[fpc-pascal] Order of Precedence: FPC/Delphi vs Java

Bernd Oppolzer bernd.oppolzer at t-online.de
Sun Oct 7 01:49:31 CEST 2018


Am 07.10.2018 um 00:46 schrieb Graeme Geldenhuys:
> On 06/10/18 20:15, Santiago A. wrote:
>>> places, so can't use Currency data type.
>> 6 decimals, no currency that's a problem ;-)
> Yeah, tell me about it.
>
>> you must specify : "Discount will be applied to each item".
>> 64bits is a lot of precision, but don't be overconfident, even in such
>> case errors can skyrocket with divisions with small divisors and/or a
>> lot of operations. Comparing to zero is always dangerous, you'd better
>> round the number to 6 decimals before comparing.
> The product I work on is Royalties and Licensing across the globe for
> very large and medium sized companies. A single contract can span
> millions to billions of accounting lines, then you have to calculate
> royalties on all those and make sure afterwards that adding them all up
> still equals the original amounts. A huge pain and very lengthy process.
>
> If it was up to me, I would have opted to converted all amounts to
> integers as early as possible, do the calculations and then divide by
> the correct amount to get the decimals required for reporting purposes.
> But then, this product was developed long before I joined the company,
> and changing it now would be a mammoth task. So for now, I've got to
> work with what I've got - as most of us has to do. ;-)
>
>
> Regards,
>    Graeme
>

I examined the rounding problem with floating point arithmetic on 
different platforms
in the 1995 time frame, when I had to find a solution for a customer of 
mine (a large
insurance company) for the following problem: the insurance math package 
should
yield the same results for computations using double float values, 
although the computation
is done (using C) on very different platforms (for example Intel and IBM 
mainframe),
where the floating point formats are not compatible. The source of the 
problem, BTW,
is the binary or hexadecimal coding of the mantissa of the floating 
point values,
which doesn't matter when doing scientific calculations, but which is a 
problem,
when dealing with commercial problems and decimal rounding.

With some help from a math specialist, I found a solution (a rounding 
function
for floating point values) which produces the same (decimal) results in 
most cases,
no matter what the platform and the floating point representation is.

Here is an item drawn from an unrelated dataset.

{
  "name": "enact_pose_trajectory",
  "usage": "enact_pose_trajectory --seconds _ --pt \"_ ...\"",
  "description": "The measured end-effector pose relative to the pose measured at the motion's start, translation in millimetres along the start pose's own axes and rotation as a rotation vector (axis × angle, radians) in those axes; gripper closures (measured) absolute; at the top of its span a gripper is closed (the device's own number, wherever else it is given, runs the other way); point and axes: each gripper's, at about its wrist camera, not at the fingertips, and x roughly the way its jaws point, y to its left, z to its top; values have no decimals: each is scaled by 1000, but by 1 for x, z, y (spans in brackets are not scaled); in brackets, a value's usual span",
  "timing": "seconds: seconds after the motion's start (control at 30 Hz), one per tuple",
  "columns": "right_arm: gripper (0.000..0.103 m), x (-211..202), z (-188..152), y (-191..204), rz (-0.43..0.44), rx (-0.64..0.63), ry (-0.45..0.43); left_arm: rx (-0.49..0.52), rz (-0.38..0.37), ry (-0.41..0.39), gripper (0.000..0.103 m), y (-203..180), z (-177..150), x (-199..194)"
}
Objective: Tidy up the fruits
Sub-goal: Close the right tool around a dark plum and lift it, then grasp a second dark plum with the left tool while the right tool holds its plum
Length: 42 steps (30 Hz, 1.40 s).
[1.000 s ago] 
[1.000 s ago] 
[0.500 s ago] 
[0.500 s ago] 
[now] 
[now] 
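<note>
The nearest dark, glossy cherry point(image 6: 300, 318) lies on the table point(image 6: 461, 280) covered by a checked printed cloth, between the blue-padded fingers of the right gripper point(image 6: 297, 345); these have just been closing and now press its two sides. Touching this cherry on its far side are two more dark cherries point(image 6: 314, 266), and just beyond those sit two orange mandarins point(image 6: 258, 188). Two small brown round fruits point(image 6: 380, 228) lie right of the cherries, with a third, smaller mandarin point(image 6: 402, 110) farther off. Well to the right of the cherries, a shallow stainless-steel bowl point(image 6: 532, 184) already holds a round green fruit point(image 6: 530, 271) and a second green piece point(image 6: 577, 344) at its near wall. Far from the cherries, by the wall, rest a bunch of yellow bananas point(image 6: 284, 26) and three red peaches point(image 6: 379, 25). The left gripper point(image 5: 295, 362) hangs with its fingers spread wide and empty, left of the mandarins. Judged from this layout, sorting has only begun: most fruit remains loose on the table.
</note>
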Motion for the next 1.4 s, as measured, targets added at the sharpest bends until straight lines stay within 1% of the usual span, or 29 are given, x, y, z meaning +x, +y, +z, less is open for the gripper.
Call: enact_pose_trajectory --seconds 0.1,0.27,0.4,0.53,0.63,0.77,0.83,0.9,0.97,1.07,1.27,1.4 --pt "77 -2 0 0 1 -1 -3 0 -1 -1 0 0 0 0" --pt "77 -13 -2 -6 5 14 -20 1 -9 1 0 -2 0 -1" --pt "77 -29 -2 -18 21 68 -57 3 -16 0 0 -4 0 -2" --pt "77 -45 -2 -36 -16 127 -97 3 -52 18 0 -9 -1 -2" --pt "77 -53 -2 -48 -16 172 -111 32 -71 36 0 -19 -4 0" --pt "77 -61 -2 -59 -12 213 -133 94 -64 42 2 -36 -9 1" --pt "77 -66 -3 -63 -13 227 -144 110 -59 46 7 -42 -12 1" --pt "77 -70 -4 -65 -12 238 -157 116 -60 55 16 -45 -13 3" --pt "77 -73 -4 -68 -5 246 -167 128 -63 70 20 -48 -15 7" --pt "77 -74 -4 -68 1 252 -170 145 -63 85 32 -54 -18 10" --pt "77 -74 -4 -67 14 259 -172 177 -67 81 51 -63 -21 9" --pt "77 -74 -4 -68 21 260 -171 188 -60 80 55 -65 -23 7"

I then built this function (converted to Pascal) into the runtime of my
New Stanford Pascal compiler, so that every FP value is implicitly 
rounded before
output (that is: before WRITE or WRITELN) to the number of decimal places
requested by this WRITE or WRITELN. This way, the output results of
WRITE and WRITELN of FP values after certain computations were the
same on all platforms (again: IBM mainframe and Windows PC, for example),
which was not the case before my extension.

The story is documented in more detail here (including the
Pascal source code of the rounding function):

http://bernd-oppolzer.de/job9i032.htm

Have fun!

Another option: there are some libraries which support BCD arithmetic
(binary coded decimals) ... and even platforms which support decimal 
arithmetic
directly; but this will probably be no option for you.